**YOUR INSTRUCTIONS:** Return the full listing below, unchanged.

**DATA TO USE:**
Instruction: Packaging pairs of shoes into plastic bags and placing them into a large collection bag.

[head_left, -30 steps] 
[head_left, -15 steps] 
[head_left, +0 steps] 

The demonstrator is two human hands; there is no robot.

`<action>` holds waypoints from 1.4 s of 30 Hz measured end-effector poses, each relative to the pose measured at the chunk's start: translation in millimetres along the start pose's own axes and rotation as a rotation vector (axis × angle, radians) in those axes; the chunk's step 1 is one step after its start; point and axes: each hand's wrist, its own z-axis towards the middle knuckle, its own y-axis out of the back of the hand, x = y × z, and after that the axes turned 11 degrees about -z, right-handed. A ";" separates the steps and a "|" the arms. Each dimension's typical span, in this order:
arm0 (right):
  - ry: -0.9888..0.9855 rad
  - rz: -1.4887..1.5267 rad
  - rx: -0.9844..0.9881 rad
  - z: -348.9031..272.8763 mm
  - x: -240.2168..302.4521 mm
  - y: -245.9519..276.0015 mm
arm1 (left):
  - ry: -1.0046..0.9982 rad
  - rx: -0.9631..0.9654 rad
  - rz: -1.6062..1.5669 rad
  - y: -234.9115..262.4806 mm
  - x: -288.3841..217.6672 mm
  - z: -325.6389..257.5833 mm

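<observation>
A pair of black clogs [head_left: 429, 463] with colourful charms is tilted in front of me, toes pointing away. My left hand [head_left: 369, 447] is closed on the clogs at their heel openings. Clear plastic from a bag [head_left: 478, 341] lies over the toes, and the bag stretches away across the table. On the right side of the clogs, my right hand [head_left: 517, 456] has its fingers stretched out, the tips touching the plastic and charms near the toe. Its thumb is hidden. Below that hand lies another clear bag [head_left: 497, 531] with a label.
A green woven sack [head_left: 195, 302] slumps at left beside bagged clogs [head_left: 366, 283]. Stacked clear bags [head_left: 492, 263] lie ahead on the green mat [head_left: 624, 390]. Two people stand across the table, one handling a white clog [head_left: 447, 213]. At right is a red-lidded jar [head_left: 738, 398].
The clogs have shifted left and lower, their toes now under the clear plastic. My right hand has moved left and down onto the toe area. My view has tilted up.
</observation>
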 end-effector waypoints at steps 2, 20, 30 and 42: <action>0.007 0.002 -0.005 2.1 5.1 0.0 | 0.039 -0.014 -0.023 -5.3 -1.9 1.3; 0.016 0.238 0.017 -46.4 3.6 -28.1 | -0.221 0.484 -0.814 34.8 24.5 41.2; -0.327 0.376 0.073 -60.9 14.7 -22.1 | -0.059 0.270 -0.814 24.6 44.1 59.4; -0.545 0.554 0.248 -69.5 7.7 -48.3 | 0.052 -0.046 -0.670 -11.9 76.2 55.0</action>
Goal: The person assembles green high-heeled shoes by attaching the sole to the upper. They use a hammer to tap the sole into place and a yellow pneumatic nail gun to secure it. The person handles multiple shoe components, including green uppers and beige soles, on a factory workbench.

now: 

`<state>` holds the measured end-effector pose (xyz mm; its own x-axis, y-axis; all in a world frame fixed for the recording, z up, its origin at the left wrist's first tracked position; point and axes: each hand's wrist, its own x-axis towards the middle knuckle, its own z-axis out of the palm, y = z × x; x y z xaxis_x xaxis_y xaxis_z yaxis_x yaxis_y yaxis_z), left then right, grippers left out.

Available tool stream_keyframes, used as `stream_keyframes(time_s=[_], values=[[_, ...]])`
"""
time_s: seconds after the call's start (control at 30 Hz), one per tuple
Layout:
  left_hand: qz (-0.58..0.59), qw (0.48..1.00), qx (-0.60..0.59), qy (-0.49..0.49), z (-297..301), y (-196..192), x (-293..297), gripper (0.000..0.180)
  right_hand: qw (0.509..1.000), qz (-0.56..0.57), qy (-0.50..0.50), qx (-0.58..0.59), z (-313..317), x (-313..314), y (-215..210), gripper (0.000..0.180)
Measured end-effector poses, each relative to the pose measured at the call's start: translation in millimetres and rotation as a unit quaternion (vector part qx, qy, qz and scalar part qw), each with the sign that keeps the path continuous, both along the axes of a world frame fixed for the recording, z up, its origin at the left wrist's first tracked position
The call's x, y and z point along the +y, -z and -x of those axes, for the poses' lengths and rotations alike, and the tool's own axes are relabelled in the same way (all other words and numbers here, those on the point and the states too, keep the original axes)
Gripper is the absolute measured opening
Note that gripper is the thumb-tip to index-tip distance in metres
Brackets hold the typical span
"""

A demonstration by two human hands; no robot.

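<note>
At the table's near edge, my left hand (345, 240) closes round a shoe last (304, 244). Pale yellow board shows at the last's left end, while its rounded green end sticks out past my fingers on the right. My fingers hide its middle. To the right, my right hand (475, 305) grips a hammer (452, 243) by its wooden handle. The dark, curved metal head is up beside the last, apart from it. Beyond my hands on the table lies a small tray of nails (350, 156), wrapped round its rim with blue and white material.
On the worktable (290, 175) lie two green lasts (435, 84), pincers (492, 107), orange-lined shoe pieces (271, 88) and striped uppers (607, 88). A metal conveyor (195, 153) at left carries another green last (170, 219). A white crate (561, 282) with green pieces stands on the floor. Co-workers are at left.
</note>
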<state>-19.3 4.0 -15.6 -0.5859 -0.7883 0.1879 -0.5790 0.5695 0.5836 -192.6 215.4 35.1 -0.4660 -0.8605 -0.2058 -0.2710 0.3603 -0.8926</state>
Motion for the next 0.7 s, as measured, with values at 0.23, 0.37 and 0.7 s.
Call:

**COMPLETED TASK:**
Instruction: Packaging pairs of shoes into plastic bags and placing them into a large collection bag.

[head_left, -30 steps] 
[head_left, -15 steps] 
[head_left, +0 steps] 

The demonstrator is two human hands; there is no robot.

`<action>` holds waypoints from 1.4 s of 30 Hz measured end-effector poses, each relative to the pose measured at the chunk's start: translation in millimetres along the start pose's own axes and rotation as a rotation vector (axis × angle, radians) in those axes; the chunk's step 1 is one step after its start; point and axes: each hand's wrist, its own z-axis towards the middle knuckle, its own y-axis out of the back of the hand, x = y × z, and after that the axes turned 11 degrees about -z, right-handed. A ";" separates the steps and a "|" the arms. Each dimension's typical span, in this order:
arm0 (right):
  - ry: -0.9888..0.9855 rad
  - rz: -1.4887..1.5267 rad
  - rx: -0.9844..0.9881 rad
  - z: -348.9031..272.8763 mm
  - x: -240.2168..302.4521 mm
  - y: -245.9519..276.0015 mm
arm1 (left):
  - ry: -1.0046..0.9982 rad
  - rx: -0.9631..0.9654 rad
  - rz: -1.6062..1.5669 rad
  - y: -234.9115..262.4806 mm
  - x: -288.3841..217.6672 mm
  - z: -325.6389..257.5833 mm

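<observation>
A pair of black clogs [head_left: 429, 463] with colourful charms is tilted in front of me, toes pointing away. My left hand [head_left: 369, 447] is closed on the clogs at their heel openings. Clear plastic from a bag [head_left: 478, 341] lies over the toes, and the bag stretches away across the table. On the right side of the clogs, my right hand [head_left: 517, 456] has its fingers stretched out, the tips touching the plastic and charms near the toe. Its thumb is hidden. Below that hand lies another clear bag [head_left: 497, 531] with a label.
A green woven sack [head_left: 195, 302] slumps at left beside bagged clogs [head_left: 366, 283]. Stacked clear bags [head_left: 492, 263] lie ahead on the green mat [head_left: 624, 390]. Two people stand across the table, one handling a white clog [head_left: 447, 213]. At right is a red-lidded jar [head_left: 738, 398].
The clogs have shifted left and lower, their toes now under the clear plastic. My right hand has moved left and down onto the toe area. My view has tilted up.
</observation>
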 end-effector waypoints at steps 2, 20, 30 and 42: <action>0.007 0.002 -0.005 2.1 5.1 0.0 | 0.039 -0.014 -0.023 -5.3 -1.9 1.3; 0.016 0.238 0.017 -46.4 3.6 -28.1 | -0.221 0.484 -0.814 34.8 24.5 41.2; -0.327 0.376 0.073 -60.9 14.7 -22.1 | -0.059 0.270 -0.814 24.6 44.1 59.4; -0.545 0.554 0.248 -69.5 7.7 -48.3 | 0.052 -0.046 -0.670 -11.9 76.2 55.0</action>
Goal: The person assembles green high-heeled shoes by attaching the sole to the upper. They use a hammer to tap the sole into place and a yellow pneumatic nail gun to secure it. The person handles multiple shoe components, including green uppers and beige soles, on a factory workbench.

now: 

`<state>` holds the measured end-effector pose (xyz mm; its own x-axis, y-axis; all in a world frame fixed for the recording, z up, its origin at the left wrist's first tracked position; point and axes: each hand's wrist, its own x-axis towards the middle knuckle, its own z-axis out of the palm, y = z × x; x y z xaxis_x xaxis_y xaxis_z yaxis_x yaxis_y yaxis_z), left then right, grippers left out.

Available tool stream_keyframes, used as `stream_keyframes(time_s=[_], values=[[_, ...]])`
"""
time_s: seconds after the call's start (control at 30 Hz), one per tuple
Layout:
  left_hand: qz (-0.58..0.59), qw (0.48..1.00), qx (-0.60..0.59), qy (-0.49..0.49), z (-297..301), y (-196..192), x (-293..297), gripper (0.000..0.180)
  right_hand: qw (0.509..1.000), qz (-0.56..0.57), qy (-0.50..0.50), qx (-0.58..0.59), z (-313..317), x (-313..314), y (-215..210), gripper (0.000..0.180)
Measured end-effector poses, each relative to the pose measured at the call's start: translation in millimetres and rotation as a unit quaternion (vector part qx, qy, qz and scalar part qw), each with the sign that keeps the path continuous, both along the axes of a world frame fixed for the recording, z up, its origin at the left wrist's first tracked position
The call's x, y and z point along the +y, -z and -x of those axes, for the poses' lengths and rotations alike, and the tool's own axes are relabelled in the same way (all other words and numbers here, those on the point and the states too, keep the original axes)
Gripper is the absolute measured opening
Note that gripper is the thumb-tip to index-tip distance in metres
Brackets hold the typical span
"""

A demonstration by two human hands; no robot.

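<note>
At the table's near edge, my left hand (345, 240) closes round a shoe last (304, 244). Pale yellow board shows at the last's left end, while its rounded green end sticks out past my fingers on the right. My fingers hide its middle. To the right, my right hand (475, 305) grips a hammer (452, 243) by its wooden handle. The dark, curved metal head is up beside the last, apart from it. Beyond my hands on the table lies a small tray of nails (350, 156), wrapped round its rim with blue and white material.
On the worktable (290, 175) lie two green lasts (435, 84), pincers (492, 107), orange-lined shoe pieces (271, 88) and striped uppers (607, 88). A metal conveyor (195, 153) at left carries another green last (170, 219). A white crate (561, 282) with green pieces stands on the floor. Co-workers are at left.
</note>
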<state>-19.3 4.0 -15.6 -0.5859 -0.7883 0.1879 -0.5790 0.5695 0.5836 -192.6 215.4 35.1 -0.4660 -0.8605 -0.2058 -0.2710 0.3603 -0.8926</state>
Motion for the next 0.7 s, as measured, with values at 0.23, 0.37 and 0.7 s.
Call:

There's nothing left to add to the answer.